Todos los presentes contuvieron la respiración.
—¡Absurdo! —suspiró Percy—. Has comido demasiado, Ron. Eso ha sido una pesadilla.
—Te digo que...
—¡Venga, ya basta!
La profesora McGonagall había irrumpido en el lugar con su bata de tejido escocés y su redecilla en el pelo, mirando furiosa a su alrededor.
—¡Me encanta que Gryffindor haya ganado el partido, pero esto es ridículo! ¡Percy, no me esperaba esto de ti!
—¡Le aseguro que no he dado permiso, profesora! —comentó el Premio Anual, indignado—. ¡Precisamente les estaba diciendo a todos que regresaran a la cama! ¡Mi hermano Ron ha tenido una pesadilla y...!
—¡No ha sido ninguna pesadilla! —lo interrumpió el pelirrojo—. ¡Profesora, me he despertado y he visto a Sirius Black frente a mí, con un cuchillo en la mano!
—No digas tonterías, Weasley —murmuró McGonagall, haciendo rodar los ojos—. ¿Cómo iba a pasar por el retrato?
—¡Pregúnteselo usted misma! —sugirió Ron, señalando con el dedo la parte trasera del cuadro que protegía la entrada.
Mirando a Ron con recelo, la profesora McGonagall abrió el retrato y salió, para inmediatamente volver a entrar en la sala común.

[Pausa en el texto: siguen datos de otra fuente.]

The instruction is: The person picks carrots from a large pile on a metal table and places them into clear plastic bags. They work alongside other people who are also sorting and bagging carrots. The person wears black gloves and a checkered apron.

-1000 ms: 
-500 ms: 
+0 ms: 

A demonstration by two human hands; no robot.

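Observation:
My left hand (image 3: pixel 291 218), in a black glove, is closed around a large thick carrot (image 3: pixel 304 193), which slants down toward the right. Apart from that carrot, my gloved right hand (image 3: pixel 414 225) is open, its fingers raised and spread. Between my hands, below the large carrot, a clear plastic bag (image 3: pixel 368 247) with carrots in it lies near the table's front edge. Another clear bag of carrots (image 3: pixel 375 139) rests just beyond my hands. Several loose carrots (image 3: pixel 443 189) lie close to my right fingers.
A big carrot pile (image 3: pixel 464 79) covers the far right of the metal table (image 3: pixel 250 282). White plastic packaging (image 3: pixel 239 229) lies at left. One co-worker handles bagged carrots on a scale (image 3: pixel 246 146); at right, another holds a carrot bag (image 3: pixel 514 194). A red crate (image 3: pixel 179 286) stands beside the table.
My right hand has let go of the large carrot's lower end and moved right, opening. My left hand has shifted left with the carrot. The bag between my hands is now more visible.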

Hermione, al igual que sus compañeros, comprendió que el caballero debía haberse movido nuevamente, y entre todos registraron con la mirada los cuadros que reinaban en las paredes del vestíbulo, encontrándolo dibujado en el lienzo de Valeria Myriadd, junto a quien tomaba el té, completamente ajeno a la preocupación general.
—¡Sir Cadogan! —lo llamó la profesora, acercándose hasta el cuadro.
—¿En qué puedo servirla, gentil señora? —sonrió él, alzándose con rapidez de su asiento y sacudiendo la mesita sobre la que dejaban sus tazas.